Lem stepped from the detritus and a deeper shadow loomed, massive, stinking, wooly. Why he had not seen it before taunted his thought. Great, furred skull swung wide, snout sniffing heavily, grunted growl blew heavily into air thick with scent: heavy, earthen, mushrooms and berries and fish and rain-soaked ferns. The gardener froze, and fought a silent battle against sheer panic. By whatever mechanism or chance the dire bear had not discovered his aroma, and he began to retreat, aching step at a time, a journey of years to cross an arm’s span. Before him a wall of fur, blowing blasts in the dense gloom, entourage of giants too much to command or too ensconced in a feeding place to be goaded into relocation. Lem could not even whisper his discovery, lest the merest change in the air betray his position. A maw that size could swallow him entirely in a bite.

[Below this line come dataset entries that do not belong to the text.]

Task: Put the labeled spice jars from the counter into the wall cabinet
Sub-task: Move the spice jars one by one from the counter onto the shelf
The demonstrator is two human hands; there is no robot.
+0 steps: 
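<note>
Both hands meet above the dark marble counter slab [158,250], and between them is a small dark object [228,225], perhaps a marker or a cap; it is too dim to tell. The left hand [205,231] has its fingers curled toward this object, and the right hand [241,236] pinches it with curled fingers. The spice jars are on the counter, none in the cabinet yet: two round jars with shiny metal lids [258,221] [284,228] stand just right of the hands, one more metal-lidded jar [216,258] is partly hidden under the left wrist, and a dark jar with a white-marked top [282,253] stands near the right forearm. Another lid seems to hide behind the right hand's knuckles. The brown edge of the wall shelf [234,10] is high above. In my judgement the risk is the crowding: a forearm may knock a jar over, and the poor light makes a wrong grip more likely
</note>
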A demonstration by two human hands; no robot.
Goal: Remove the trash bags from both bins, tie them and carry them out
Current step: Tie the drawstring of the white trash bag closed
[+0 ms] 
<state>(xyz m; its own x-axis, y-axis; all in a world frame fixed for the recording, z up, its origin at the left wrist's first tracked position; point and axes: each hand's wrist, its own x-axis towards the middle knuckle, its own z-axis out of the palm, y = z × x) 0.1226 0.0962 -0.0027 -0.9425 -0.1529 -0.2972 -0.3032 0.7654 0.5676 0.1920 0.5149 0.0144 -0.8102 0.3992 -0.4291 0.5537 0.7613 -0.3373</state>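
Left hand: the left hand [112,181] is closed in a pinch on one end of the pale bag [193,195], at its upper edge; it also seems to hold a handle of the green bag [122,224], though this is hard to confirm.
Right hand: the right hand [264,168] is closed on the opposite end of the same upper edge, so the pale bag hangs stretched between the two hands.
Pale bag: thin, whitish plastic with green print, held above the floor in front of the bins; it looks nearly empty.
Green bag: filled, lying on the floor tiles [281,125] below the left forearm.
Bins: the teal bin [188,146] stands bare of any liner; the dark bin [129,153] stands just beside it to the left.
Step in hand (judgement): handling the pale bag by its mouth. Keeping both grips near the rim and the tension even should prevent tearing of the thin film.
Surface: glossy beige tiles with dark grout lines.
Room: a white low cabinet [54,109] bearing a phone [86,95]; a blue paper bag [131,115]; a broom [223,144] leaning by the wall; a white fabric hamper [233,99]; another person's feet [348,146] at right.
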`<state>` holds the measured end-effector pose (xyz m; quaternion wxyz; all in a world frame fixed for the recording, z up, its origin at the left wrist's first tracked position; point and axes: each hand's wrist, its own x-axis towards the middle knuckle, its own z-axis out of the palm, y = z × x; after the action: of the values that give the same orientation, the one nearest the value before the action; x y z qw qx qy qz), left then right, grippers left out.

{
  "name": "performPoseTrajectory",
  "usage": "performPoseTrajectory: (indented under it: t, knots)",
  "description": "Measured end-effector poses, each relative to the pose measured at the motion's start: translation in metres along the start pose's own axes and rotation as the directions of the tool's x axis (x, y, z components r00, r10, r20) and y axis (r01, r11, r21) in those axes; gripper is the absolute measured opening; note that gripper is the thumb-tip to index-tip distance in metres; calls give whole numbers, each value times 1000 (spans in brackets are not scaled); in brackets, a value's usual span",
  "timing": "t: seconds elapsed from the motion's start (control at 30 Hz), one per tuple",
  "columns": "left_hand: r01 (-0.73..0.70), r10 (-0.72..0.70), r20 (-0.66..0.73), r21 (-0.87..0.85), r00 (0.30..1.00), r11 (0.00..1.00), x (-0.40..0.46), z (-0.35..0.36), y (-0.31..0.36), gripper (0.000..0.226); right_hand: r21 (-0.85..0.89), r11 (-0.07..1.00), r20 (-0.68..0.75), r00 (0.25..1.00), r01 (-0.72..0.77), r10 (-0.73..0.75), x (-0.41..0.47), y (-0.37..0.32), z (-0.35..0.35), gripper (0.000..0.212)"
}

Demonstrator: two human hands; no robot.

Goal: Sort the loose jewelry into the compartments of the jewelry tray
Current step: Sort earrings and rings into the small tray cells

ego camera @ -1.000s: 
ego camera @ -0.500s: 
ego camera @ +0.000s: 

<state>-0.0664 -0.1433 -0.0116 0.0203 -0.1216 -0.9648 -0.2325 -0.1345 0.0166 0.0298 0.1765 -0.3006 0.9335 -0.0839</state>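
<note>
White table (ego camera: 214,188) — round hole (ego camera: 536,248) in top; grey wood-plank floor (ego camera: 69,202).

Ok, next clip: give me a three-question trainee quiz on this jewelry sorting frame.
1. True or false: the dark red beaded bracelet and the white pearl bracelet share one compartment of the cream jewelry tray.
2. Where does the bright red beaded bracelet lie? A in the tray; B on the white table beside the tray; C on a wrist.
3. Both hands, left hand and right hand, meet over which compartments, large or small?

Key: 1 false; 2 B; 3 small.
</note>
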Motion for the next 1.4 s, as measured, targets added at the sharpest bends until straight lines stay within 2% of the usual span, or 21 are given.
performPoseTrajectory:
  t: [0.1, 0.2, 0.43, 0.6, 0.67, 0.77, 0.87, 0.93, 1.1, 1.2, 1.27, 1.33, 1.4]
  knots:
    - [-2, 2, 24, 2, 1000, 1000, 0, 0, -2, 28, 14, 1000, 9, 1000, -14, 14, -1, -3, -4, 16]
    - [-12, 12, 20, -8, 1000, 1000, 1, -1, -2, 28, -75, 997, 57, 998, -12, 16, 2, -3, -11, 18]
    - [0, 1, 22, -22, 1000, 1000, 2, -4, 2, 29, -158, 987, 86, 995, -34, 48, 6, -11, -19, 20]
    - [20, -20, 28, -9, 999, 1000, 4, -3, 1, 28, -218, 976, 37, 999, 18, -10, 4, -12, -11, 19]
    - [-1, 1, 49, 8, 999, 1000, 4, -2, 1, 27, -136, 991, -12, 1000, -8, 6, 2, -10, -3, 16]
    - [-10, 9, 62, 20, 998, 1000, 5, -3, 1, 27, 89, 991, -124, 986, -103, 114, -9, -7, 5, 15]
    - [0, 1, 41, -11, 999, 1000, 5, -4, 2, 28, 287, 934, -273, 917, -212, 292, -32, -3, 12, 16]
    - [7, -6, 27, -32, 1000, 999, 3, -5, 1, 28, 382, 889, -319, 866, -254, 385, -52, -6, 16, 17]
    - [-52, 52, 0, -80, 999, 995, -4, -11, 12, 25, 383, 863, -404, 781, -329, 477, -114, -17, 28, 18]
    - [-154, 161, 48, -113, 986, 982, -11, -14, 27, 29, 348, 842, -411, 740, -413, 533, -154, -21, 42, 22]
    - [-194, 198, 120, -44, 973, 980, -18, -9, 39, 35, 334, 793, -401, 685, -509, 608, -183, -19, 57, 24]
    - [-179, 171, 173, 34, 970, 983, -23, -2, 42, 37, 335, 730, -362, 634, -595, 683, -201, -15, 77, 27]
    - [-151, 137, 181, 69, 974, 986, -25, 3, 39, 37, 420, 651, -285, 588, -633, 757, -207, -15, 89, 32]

The others made their way quickly from the pit into morning sun. Movement along the walls and tower heights swept at peripheral vision, shapes plunging on vengeful winds resolved into birds on the wing, the air given talons, feather-borne bitterness filling the emptiness left by the giant exodus.
“Those aren’t harpies!” Gloriana cried out.
Wide turn became dive, plumed expanse became angled vector. A shadow the size of a sail freighter fell upon the yard.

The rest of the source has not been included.